Rotational Variability of Asteroid 490 Veritas in the Near-Infrared

Document Type

Conference Proceeding

Publication Date

9-2009

Publication Title

American Astronomical Society, Department of Planetary Sciences

Abstract

We present rotationally resolved spectra of asteroid 490 Veritas in the near-infrared (NIR) that show interesting differences. Dynamical arguments indicate that 490 Veritas is the main fragment of a recent (8.3 My) asteroidal break-up. We obtained NIR spectra (0.8-2.4 microns) on UT May 11, 2008, using the SpeX instrument on NASA's Infrared Telescope Facility (IRTF) on Mauna Kea, Hawaii. Since published visible spectra of 490 Veritas show some variability, we decided to observe its NIR spectrum at four distinct rotational phases.
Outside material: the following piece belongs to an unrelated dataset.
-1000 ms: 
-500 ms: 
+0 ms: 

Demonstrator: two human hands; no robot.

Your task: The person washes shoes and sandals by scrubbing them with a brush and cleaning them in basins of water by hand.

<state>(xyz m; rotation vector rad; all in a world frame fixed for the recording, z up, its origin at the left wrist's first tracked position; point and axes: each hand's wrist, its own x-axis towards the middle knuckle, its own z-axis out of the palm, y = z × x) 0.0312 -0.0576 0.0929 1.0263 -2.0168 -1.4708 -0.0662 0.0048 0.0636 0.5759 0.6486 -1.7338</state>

Veritas's rotational light curve has a period of 7.93 hours with amplitudes ranging from 0.3 to 0.5 magnitudes in the visible. We define the time of our first observation as zero rotational phase and our subsequent observations are at 0.29, 0.52, and 0.70. Our reflectance spectra show a range of slopes. To characterize these slope differences, we normalized each spectrum to 1.0 reflectance at 1.25 microns and measured the reflectance at 2.2 microns. The values obtained are reflectances of 0.99, 1.02, 0.98, and 0.93 at rotational phase 0.00, 0.29, 0.52, and 0.70, respectively. The uncertainty in each reflectance value is ± 3%. In this work, we consider possible causes of this variability, including heterogeneity of the parent body and/or space weathering i.e., from different surfaces having experienced various exposure ages.